BY-LAWS OF THE FIRST WESTERN FUNDS TRUST Adopted April 2, 2012 Amended January 27, 2016
BY-LAWS
OF
Adopted April 2, 2012
Amended January 27, 2016
ARTICLE 1
Agreement and Declaration of Trust and Offices
1.1 AGREEMENT AND DECLARATION OF TRUST. These By-Laws shall be subject to the Agreement and Declaration of Trust, as from time to time in effect (the "Declaration of Trust"), of The First Western Funds Trust, the Ohio business trust established by the Declaration of Trust (the "Trust").
1.2 OFFICES. The Trust may maintain one or more other offices, including its principal office, in or outside of Ohio, in such cities as the Trustees may determine from time to time. Unless the Trustees otherwise determine, at least one office of the Trust shall be located in Cincinnati, Ohio.
ARTICLE 2
Meetings of Trustees
2.1 REGULAR MEETINGS. Regular meetings of the Trustees may be held without call or notice at such places and at such times as the Trustees may from time to time determine, provided that notice of the first regular meeting following any such determination shall be given to absent Trustees. A regular meeting of the Trustees may be held without call or notice immediately after and at the same place as any meeting of the shareholders.
2.2 SPECIAL MEETINGS. Special meetings of the Trustees may be held at any time and at any place designated in the call of the meeting when called by the President or the Treasurer or by two or more Trustees, sufficient notice thereof being given to each Trustee by the Secretary or an Assistant Secretary or by the officer or the Trustees calling the meeting.
2.3 NOTICE. It shall be sufficient notice to a Trustee of a special meeting to send notice by mail at least forty-eight hours before the meeting addressed to the Trustee at his or her usual or last known business or residence address or to give notice to him or her in person or by telephone or facsimile at least twenty-four hours before the meeting.

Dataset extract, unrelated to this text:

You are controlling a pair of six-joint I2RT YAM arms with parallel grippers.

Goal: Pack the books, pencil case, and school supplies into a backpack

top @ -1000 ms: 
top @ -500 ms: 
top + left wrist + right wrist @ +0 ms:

Notice of a meeting need not be given to any Trustee if a written waiver of notice, executed by him or her before or after the meeting, is filed with the records of the meeting, or to any Trustee who attends the meeting without protesting prior thereto or at its commencement the lack of notice to him or her. Neither notice of a meeting nor a waiver of a notice need specify the purposes of the meeting.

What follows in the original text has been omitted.